According to ScienceDaily the palace complex was built around AD650 and consisted of eleven buildings arranged around five courtyards.

Archaeologists were excavating an area under one of the southern rooms of Structure K2, when they discovered what was described as a richly furnished tomb. 

The tomb walls are made of brick and “covered with a corbel vault, typical for the Mayan culture.” Inside the tomb, the body of a young prince was discovered. 

According to ScienceDaily, the prince was laid out “on his back with his arms folded over his stomach.

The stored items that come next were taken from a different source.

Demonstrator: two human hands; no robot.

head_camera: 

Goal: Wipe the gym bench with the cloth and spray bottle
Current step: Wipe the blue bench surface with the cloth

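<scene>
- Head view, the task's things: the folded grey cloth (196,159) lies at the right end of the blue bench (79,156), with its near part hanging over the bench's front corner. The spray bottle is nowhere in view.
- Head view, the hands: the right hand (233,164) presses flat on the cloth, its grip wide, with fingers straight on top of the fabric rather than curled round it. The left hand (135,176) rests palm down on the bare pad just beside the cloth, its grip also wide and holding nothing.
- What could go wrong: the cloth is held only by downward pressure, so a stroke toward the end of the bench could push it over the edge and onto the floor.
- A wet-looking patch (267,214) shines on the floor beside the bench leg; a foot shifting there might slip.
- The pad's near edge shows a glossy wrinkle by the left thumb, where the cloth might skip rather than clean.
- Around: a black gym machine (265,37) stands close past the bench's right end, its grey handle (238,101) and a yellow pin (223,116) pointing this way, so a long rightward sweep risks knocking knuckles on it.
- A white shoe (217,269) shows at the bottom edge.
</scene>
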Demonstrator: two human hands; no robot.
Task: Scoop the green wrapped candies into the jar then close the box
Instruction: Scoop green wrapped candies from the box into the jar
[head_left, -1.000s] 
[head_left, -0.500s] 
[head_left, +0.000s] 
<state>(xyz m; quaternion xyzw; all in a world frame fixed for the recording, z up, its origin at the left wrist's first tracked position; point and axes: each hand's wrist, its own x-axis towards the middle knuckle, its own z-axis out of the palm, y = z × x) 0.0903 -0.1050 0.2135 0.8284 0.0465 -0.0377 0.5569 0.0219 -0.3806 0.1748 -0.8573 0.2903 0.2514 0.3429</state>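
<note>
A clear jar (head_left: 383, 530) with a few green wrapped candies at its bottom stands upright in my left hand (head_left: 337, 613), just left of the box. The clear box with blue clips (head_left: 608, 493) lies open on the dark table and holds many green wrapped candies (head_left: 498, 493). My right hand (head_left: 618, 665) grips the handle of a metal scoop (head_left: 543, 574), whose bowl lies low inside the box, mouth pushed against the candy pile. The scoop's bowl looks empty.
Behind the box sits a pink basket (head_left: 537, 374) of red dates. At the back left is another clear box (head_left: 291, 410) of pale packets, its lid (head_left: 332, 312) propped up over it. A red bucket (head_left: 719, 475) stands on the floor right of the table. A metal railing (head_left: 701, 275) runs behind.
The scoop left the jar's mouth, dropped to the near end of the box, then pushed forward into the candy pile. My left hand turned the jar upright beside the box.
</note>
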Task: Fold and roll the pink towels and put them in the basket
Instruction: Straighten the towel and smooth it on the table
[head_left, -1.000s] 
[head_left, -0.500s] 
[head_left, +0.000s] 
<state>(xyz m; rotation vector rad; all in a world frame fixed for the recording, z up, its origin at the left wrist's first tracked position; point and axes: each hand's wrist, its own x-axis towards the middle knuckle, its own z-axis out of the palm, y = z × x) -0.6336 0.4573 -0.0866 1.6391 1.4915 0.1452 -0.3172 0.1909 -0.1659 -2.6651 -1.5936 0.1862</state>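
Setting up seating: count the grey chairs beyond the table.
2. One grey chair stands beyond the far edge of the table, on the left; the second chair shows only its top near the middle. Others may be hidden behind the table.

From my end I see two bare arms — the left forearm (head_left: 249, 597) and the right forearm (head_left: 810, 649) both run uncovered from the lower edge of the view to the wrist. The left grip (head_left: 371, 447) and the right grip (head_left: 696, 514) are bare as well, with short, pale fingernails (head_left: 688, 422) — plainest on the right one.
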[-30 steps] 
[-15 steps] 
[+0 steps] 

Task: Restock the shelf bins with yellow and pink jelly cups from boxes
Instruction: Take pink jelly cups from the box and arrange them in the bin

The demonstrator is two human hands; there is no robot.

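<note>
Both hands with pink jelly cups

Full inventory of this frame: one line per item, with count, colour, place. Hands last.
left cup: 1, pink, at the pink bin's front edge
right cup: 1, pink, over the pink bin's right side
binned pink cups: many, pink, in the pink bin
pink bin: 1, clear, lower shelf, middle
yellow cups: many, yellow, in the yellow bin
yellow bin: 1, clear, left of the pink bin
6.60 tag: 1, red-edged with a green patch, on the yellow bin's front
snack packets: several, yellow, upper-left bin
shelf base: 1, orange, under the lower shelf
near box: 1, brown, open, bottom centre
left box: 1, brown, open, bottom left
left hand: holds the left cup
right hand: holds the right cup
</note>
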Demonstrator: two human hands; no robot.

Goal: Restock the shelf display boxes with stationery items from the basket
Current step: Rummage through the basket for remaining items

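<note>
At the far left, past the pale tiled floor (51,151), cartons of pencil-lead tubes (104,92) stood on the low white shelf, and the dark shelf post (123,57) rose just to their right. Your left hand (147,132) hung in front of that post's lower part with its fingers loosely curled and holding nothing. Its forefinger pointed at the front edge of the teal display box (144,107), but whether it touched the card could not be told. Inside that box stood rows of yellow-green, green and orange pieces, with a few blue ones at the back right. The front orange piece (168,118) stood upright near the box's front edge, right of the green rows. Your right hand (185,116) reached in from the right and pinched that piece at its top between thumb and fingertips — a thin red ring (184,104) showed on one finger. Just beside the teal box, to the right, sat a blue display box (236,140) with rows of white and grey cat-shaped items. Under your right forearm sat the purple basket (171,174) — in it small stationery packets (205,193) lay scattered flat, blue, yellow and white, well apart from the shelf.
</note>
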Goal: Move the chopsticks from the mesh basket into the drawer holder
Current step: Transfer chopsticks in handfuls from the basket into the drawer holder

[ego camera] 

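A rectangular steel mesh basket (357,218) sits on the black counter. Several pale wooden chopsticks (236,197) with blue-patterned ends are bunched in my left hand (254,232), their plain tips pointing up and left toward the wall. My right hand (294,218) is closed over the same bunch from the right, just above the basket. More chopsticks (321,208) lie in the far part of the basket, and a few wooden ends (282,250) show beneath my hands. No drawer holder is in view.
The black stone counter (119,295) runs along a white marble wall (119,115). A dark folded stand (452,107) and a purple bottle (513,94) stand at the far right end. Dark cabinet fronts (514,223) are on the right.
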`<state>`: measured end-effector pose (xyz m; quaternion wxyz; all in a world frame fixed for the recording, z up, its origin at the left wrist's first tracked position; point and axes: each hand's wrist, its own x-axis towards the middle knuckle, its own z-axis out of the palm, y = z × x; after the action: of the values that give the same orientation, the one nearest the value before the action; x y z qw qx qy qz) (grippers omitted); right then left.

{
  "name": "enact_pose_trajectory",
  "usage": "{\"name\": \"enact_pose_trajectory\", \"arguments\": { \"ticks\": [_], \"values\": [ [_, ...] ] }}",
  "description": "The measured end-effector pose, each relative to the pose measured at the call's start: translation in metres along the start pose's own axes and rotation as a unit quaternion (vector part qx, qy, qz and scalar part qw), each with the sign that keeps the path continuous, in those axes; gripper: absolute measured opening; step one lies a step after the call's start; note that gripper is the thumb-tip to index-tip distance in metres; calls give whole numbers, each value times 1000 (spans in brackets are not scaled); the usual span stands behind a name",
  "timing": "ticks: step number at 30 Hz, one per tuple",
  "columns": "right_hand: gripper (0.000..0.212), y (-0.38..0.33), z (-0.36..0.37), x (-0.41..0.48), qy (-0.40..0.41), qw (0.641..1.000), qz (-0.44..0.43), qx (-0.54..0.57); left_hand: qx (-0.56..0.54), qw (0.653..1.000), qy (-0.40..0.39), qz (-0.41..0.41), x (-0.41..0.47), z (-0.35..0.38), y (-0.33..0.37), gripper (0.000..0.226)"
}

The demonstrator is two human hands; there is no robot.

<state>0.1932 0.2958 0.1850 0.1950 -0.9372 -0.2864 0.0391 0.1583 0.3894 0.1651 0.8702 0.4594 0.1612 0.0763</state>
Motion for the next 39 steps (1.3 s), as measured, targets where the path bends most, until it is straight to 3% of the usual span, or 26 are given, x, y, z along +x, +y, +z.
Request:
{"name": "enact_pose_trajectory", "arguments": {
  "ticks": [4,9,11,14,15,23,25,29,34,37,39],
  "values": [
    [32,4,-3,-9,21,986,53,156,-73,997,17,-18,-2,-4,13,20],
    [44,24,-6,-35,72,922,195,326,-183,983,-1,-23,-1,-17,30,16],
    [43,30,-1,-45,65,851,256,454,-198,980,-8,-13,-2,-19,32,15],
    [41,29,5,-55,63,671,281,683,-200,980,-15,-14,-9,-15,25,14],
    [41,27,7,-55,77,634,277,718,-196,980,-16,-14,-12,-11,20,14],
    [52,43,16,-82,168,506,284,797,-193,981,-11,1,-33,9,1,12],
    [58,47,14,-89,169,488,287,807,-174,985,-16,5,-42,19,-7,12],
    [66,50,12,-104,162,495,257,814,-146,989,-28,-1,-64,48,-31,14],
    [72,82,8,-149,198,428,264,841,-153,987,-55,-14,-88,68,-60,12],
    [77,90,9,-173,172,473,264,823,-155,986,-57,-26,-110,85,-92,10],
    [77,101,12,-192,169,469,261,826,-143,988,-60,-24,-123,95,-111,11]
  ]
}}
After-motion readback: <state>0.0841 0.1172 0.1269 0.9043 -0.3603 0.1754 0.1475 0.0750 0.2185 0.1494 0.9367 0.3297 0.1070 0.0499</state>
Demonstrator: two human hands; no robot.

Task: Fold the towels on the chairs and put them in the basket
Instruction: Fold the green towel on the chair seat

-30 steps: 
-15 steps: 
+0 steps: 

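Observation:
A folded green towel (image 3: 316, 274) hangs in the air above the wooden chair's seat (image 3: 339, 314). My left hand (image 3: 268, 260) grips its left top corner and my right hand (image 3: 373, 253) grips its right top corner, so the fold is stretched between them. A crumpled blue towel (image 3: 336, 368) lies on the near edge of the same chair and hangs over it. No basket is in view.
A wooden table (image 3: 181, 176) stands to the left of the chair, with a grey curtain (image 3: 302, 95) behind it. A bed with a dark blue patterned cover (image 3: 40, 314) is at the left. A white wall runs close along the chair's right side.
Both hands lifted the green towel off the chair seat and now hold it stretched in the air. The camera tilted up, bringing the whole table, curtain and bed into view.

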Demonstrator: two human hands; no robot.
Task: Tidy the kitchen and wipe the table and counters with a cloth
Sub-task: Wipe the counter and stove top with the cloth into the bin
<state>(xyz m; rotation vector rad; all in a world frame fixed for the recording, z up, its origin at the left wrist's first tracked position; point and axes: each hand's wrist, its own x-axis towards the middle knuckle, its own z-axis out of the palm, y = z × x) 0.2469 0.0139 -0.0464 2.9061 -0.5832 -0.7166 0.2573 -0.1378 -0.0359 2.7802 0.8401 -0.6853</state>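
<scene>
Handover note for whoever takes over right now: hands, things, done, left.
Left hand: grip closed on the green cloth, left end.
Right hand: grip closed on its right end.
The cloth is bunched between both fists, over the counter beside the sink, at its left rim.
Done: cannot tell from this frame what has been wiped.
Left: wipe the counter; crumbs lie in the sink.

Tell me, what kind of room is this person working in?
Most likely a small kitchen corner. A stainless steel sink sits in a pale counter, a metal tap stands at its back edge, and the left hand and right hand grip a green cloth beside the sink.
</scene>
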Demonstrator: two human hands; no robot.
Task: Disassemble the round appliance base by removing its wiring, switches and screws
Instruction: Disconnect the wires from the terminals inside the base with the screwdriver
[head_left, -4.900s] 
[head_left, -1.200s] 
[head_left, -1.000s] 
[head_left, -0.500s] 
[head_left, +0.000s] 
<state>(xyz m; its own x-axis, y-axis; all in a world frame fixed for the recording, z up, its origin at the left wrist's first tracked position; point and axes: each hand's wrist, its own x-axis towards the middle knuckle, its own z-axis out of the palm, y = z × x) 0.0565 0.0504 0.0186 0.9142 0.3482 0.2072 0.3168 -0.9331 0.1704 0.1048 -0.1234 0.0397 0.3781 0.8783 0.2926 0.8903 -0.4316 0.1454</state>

Around him were the remains of lavish burial offerings such as four ceramic plates and five ceramic cups in an exceptionally preserved state, some

of which were decorated with spectacular paintings and reliefs.

A unique plate with the painting in the codex-style was lying on the skull of the deceased.” 

Photo: Carnegie Institute, Washington DC – map of site uxul.
The preservation of the ceramics alone would make this a very important Mayan site.